Pierwsi turyści-klienci biura turystycznego SDS Holidays Polska, które nie wywiązało się z zawartych umów i ogłosiło upadłość, wrócili do kraju. Poznańska policja wszczęła już śledztwo w sprawie feralnej firmy.

Biuro z Poznania oszukało tysiące osób. Turyści, głównie z Wielkopolski, Wrocławia i Krakowa, wyjechali z nieuczciwą firmą na urlopy do Turcji, Bułgarii i Grecji. Wielu nadal przebywa za granicą, choć części udało się już wrócić do Polski.

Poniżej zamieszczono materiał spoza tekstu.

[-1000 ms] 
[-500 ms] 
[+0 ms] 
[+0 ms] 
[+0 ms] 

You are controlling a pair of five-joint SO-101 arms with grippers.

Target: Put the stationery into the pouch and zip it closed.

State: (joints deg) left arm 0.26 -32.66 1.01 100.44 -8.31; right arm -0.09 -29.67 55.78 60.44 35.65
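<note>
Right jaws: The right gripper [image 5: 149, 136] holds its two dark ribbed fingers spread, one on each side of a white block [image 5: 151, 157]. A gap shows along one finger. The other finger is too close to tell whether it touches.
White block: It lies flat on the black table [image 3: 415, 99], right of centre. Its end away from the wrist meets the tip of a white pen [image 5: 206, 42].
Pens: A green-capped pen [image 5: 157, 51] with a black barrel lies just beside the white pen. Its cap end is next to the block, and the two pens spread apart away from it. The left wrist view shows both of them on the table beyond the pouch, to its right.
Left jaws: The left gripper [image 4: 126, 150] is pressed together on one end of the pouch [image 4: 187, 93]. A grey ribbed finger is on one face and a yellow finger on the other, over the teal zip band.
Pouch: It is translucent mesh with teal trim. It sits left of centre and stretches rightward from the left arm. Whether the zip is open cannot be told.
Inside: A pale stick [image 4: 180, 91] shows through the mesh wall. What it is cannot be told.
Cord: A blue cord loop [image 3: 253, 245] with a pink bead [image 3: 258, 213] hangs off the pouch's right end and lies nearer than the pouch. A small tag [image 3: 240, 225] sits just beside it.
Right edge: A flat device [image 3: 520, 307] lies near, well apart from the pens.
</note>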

Kilkudziesięciu turystów-klientów SDS Holidays przyleciało przedwczoraj z Turcji na lotnisko w podkrakowskich Balicach. Także w środę – z Turcji – dwoma samolotami wróciło kilkudziesiąt osób z Dolnego Śląska. Wczoraj do Wrocławia dotarła grupa z Grecji. Z jedną z turystek rozmawiał reporter RMF Maciej Sas:

Tym, którzy nadal pozostają za granicą – ponad tysiąc osób - pomagają polscy konsulowie. Dziś do Polski mają powrócić m.in. turyści z Bułgarii. W środę po kilkugodzinnych negocjacjach właściciele bułgarskich hoteli zwrócili im paszporty.

Oprócz tych, którzy są za granicą, w całym kraju jest jeszcze - według ustaleń policji – ponad 2 tys. poszkodowanych, którzy nie wyjadą już na wakacje. Nie wiadomo także, czy uda się im odzyskać utracone pieniądze.